Al son de la gran pantalla

23 Abr

Hace unos días comencé a hablaros sobre algunas de las distintas temáticas utilizadas en el cine para presentar la discapacidad.

En los inicios del cine, lo más normal era encontrarse con películas en las que los protagonistas con discapacidad solían ser personajes que simulaban tener un problema físico con algún fin lucrativo, es decir, la discapacidad directamente era negada y rechazada.

Sin embargo pocos años después se podían ver representaciones de discapacidades reales pero bajo la etiqueta de personas devaluadas, débiles, aisladas o incluso desechos humanos. Se trataba de una visión muy alejada de lo que realmente suponía tener una discapacidad, pero que de alguna manera apoyaba la opinión de un porcentaje muy elevado de la sociedad que moldeaba su manera de ver y pensar al son de lo que la gran pantalla ofreciera en el momento. Así, continuó gestándose una equivocada forma de tratar y mirar a la persona que padecía alguna deficiencia, ya fuera física o psíquica. Pero no todo quedó ahí. La devaluación continuaba en la sociedad apoyada por una estricta y equivocada política sobre la discapacidad carente de derechos.
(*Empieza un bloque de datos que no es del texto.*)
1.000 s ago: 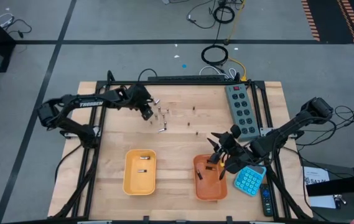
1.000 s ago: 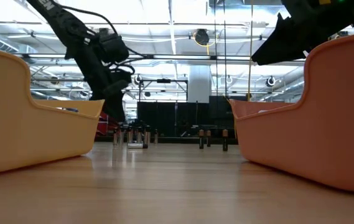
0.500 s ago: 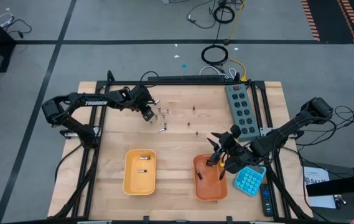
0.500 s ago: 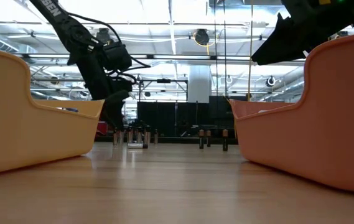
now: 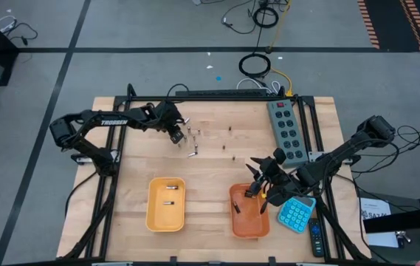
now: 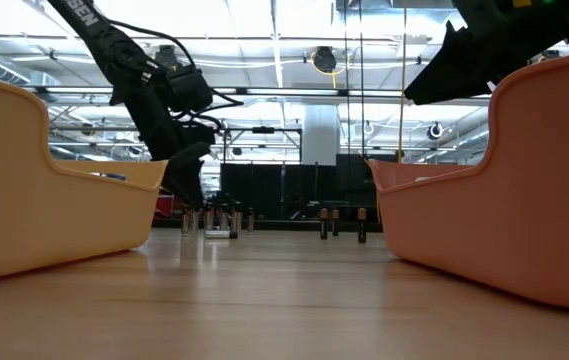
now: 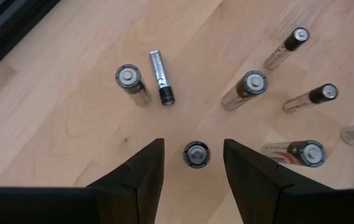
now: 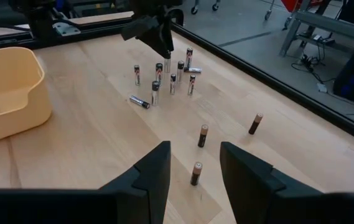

El derecho que tenía una persona con discapacidad era no más que el de ser fruto de la lástima o compasión ajena, y por supuesto el de pertenecer a un grupo minoritario y secundario, qué decir del derecho a la igualdad… brillaba por su ausencia el sentimiento de responsabilidad cívica, el derecho de cada persona a ser tratada como tal.

De esta manera y sumergidos en esa visión, nos encontramos con otra de las temáticas cuna del cine de la discapacidad: El malvado, el discapacitado monstruoso que ha colaborado a dar al cine alguna de las mejores películas de cine clásico. Con el ascenso de la corriente cinematográfica, film d’art, creada en Francia en 1908, los realizadores comenzaron a experimentar con imágenes basadas en obras literarias famosas y desarrollaban personajes que destacaban por su maldad o por su inocencia. Este movimiento, introdujo así una tendencia inquietante al ascenso de los filmes dramáticos, en los que se explotaba una de las creencias más arraigadas y equivocadas sobre la gente discapacitada: “Discapacidad = maldad”.

Podemos encontrar ejemplos de este concepto ya en la época muda con películas como “Un gancho y una mano” (1914), “El tres de corazones” (1914) o “El mago” (1926). También aparece esta idea en la primera etapa sonora con “La fiera del mar” (1930) o “Cirano de Bergerac” (1950). Y una mención aparte dentro de este concepto y a lo largo de las distintas etapas del cine sonoro para grandes creaciones cinematográficas de la talla de “El doctor Frankenstein” (1931), “La parada de los monstruos”(1932), “El hombre elefante” (1980), o “La Momia” (1999), películas que merecen individualmente al menos uno de mis futuros posts.